Introduction
This lab demonstrates an example of a neighbors-based query (in particular a kernel density estimate) on geospatial data, using a Ball Tree built upon the Haversine distance metric -- i.e. distances over points in latitude/longitude. The dataset is provided by Phillips et. al. (2006). The example uses the basemap library to plot the coastlines and national boundaries of South America.
VM Tips
After the VM startup is done, click the top left corner to switch to the Notebook tab to access Jupyter Notebook for practice.
Sometimes, you may need to wait a few seconds for Jupyter Notebook to finish loading. The validation of operations cannot be automated because of limitations in Jupyter Notebook.
If you face issues during learning, feel free to ask Labby.
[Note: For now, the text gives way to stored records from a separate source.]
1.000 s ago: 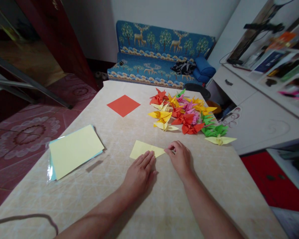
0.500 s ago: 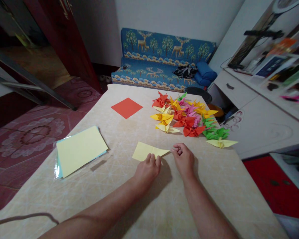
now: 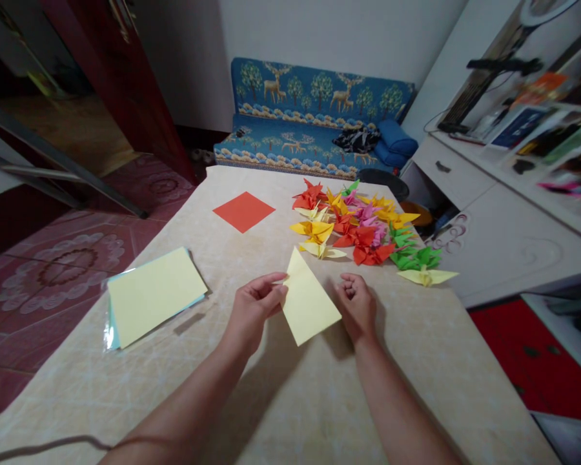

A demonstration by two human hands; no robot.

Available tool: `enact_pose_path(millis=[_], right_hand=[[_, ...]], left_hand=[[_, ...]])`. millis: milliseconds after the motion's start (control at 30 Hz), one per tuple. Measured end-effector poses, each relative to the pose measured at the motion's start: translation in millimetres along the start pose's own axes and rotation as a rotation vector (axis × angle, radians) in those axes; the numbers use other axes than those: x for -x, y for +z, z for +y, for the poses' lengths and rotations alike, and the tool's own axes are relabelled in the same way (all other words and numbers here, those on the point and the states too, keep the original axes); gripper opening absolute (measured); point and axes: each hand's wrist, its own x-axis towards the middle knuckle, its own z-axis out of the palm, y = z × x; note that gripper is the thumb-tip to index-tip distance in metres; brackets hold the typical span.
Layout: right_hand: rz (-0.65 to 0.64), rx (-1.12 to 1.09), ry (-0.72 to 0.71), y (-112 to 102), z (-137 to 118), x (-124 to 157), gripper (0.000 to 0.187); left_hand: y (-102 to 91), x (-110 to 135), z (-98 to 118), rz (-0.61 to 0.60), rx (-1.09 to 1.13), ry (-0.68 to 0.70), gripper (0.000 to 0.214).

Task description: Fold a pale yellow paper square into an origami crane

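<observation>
My left hand [image 3: 257,303] pinches the left edge of a folded pale yellow origami paper [image 3: 310,302] between thumb and fingers. The paper is lifted and tilted above the table, one pointed corner facing away from me. Beside its right corner is my right hand [image 3: 357,305], fingers curled in, with nothing visible in them; whether it touches the paper I cannot tell. Behind the hands lie several folded paper cranes [image 3: 363,236] in red, orange, yellow, pink and green.
A red paper square [image 3: 244,212] lies flat at the far left of the cloth-covered table [image 3: 174,400]. Nearer on the left, a stack of pale yellow and blue sheets [image 3: 155,296] rests on clear plastic. Beyond the table stands a blue patterned sofa [image 3: 300,123]; a white cabinet [image 3: 513,232] is on the right.
The yellow paper has come up off the table and turned. My left hand has shifted left, from pressing on it to pinching its edge. My right hand no longer pinches its tip.
</observation>
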Motion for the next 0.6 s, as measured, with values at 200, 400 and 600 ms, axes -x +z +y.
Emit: enact_pose_path(millis=[200, 400, 600], right_hand=[[-0.017, 0.018, 0.003, -1.5, -3.4, 0.7, 0.025], [-0.138, -0.028, -0.210, -3.7, -14.6, 4.7, 0.034], [-0.203, -0.046, -0.579, -6.2, -40.6, 18.9, 0.067]], left_hand=[[-9.2, -6.3, -37.1, 0.055, -0.216, 0.097, 0.034], [-11.0, -10.2, -41.8, 0.180, -0.112, 0.096, 0.039], [-8.7, -13.5, -43.1, 0.224, -0.020, 0.124, 0.035]])
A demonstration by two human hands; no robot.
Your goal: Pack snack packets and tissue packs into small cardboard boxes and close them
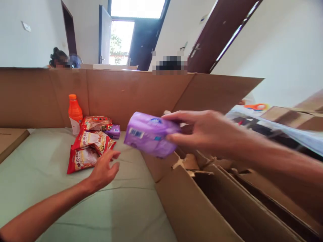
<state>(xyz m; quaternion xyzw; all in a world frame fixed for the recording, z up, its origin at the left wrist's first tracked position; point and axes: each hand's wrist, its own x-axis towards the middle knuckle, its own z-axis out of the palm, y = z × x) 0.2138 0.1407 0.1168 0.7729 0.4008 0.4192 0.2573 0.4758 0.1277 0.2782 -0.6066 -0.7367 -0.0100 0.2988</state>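
Observation:
My right hand grips one end of a purple tissue pack, holding it in the air above the green cloth. A barcode shows on the pack's near side. On the left, my left hand is open with its fingers apart, close beside red-and-white snack bags and holding nothing. Behind those bags lie a red packet and a smaller-looking purple pack, partly covered. An orange-capped bottle of orange drink stands upright at the back left of this group.
A tall cardboard panel runs along the back of the green cloth. Open cardboard boxes stand on the right, and a flat cardboard piece lies at the left edge. Two people's heads show beyond the panel.

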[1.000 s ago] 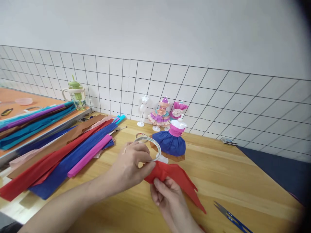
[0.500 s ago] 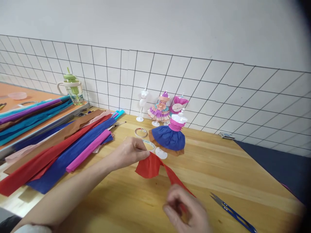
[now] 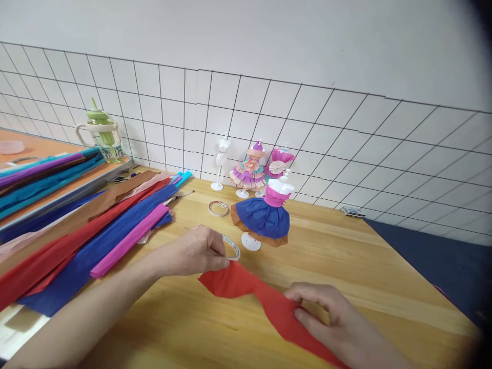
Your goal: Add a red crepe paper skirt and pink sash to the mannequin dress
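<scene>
My left hand (image 3: 194, 251) is closed in a pinch on a white roll of tape (image 3: 231, 249) and on the upper corner of a red crepe paper piece (image 3: 246, 289) lying on the wooden table (image 3: 346, 256). My right hand (image 3: 338, 323) pinches the same red paper lower down, near the table's front edge. Just behind the tape stands a small mannequin in a blue and pink paper dress (image 3: 265, 215) on a white base.
Long crepe paper sheets (image 3: 96, 233) in red, blue, pink and brown lie at the left. Three more small mannequins (image 3: 249, 171) stand by the wire grid wall. A second tape ring (image 3: 219, 208), a green-lidded cup (image 3: 102, 136) and dark blue fabric (image 3: 434, 261) are nearby.
The tape roll and red paper came down from a raised position to the table. My right hand let go, moved right, then took the red paper again lower down. The scissors left view.
</scene>
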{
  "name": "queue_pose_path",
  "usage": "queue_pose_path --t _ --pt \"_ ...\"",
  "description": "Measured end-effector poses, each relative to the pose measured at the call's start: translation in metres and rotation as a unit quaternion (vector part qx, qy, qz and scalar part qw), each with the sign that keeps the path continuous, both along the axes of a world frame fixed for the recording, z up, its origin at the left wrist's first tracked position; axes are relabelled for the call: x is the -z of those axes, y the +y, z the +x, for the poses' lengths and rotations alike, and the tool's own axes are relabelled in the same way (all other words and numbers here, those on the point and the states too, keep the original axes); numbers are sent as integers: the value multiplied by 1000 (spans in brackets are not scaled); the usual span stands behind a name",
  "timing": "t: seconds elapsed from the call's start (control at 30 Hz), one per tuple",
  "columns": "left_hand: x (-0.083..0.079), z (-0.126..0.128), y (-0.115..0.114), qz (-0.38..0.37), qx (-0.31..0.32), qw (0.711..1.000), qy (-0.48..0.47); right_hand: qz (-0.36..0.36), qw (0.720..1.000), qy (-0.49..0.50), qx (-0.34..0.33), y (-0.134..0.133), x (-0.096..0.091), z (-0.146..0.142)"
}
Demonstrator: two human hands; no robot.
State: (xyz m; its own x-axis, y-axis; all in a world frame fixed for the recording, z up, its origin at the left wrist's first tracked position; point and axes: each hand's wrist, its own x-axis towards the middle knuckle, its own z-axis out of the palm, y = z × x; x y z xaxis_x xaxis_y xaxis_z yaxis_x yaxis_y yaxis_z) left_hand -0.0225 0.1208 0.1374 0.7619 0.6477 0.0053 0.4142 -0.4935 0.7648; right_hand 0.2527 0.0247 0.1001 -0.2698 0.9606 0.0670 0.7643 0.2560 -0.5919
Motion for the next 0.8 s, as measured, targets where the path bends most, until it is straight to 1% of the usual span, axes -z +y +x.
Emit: queue_pose_path --t 0.07,0.1,0.2,0.3,0.4,0.5,0.6,0.7,0.8 --pt "1 1 0 -34 14 999 -7 -28 999 1 -16 3 -19 4" --pt "2 2 -1 -50 17 999 -12 -27 1000 5 -12 6 -25 4" --pt "6 5 -1 -83 17 996 -33 -46 998 34 -15 17 -33 -11" --pt "10 5 1 -95 14 994 -43 -74 996 53 -21 24 -28 -32" --pt "13 4 4 -93 7 995 -33 -67 997 40 -17 29 -19 -44" --pt "16 5 5 -79 19 996 -23 -75 996 24 -46 33 -12 -46" --pt "19 7 5 -63 52 996 -28 -83 994 16 -64 37 -9 -46" --pt "22 8 5 -54 66 996 -37 -78 995 23 -60 40 -9 -47" --pt "22 9 5 -44 53 997 -42 -73 995 48 -46 41 -9 -48"
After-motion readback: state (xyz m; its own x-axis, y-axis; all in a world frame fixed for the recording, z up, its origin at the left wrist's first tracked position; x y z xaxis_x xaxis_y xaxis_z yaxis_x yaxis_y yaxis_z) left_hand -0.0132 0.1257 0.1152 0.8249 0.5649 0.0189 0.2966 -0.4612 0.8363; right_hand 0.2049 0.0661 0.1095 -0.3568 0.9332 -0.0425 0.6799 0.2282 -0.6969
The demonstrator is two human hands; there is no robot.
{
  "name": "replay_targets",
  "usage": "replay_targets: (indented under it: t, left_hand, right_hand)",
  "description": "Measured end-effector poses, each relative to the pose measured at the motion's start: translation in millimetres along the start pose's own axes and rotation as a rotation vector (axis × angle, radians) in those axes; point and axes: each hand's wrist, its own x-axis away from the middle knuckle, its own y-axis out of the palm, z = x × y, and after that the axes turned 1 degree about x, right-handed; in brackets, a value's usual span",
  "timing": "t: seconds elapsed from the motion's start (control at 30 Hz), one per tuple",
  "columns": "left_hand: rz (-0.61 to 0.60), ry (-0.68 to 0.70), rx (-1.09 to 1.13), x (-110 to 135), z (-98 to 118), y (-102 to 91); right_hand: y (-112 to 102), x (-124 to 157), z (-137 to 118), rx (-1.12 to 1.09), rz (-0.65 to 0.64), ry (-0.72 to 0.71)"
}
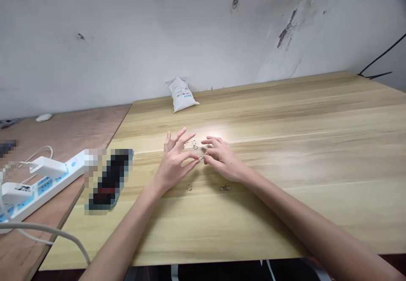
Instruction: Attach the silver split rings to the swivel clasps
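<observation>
Between the fingertips of both hands is a small silvery metal piece (201,158), mostly covered, so its exact kind does not show. My left hand (172,162) pinches it from the left with thumb and index finger, the other fingers spread. From the right, my right hand (222,159) grips it with thumb and index finger. Just beyond the fingertips lies a metal snap clasp (194,144), and more metal bits are partly hidden behind my left fingers. A split ring (189,187) lies nearer me. Below my right hand rests a clasp with a ring (225,188).
A white labelled packet (184,95) stands at the back of the wooden table (317,145) by the wall. To the left lies a pixelated dark phone-like object (109,181). A white power strip (46,188) with chargers and cables sits on the adjoining brown surface (79,124).
</observation>
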Motion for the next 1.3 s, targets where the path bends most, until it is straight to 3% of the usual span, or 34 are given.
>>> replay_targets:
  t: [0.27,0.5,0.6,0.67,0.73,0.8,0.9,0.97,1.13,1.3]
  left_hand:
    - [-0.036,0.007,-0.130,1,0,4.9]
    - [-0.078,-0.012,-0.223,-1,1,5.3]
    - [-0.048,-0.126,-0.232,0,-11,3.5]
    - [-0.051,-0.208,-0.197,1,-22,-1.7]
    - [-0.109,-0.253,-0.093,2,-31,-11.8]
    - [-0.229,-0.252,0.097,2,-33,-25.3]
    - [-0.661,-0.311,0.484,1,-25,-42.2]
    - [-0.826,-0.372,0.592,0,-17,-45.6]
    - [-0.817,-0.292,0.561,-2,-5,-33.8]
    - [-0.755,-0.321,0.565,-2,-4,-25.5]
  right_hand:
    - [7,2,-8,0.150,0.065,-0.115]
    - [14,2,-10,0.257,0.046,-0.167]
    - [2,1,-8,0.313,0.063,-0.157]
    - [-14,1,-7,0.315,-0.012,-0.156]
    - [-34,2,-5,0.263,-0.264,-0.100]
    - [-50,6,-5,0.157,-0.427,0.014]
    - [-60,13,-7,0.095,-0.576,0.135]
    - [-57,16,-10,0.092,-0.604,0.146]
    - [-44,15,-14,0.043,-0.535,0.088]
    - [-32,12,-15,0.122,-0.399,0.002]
Provide feedback after the session, and we will promptly resolve the problem for you.
Import Required Libraries
The first step is to import the required libraries for this lab. We will be using numpy, matplotlib, fetch_species_distributions, and KernelDensity libraries in this lab.
import numpy as np
import matplotlib.pyplot as plt
from sklearn.datasets import fetch_species_distributions
from sklearn.neighbors import KernelDensity
Load Data
The next step is to load the data provided by Phillips et. al. (2006). The dataset contains two species that we will use to demonstrate the kernel density estimate.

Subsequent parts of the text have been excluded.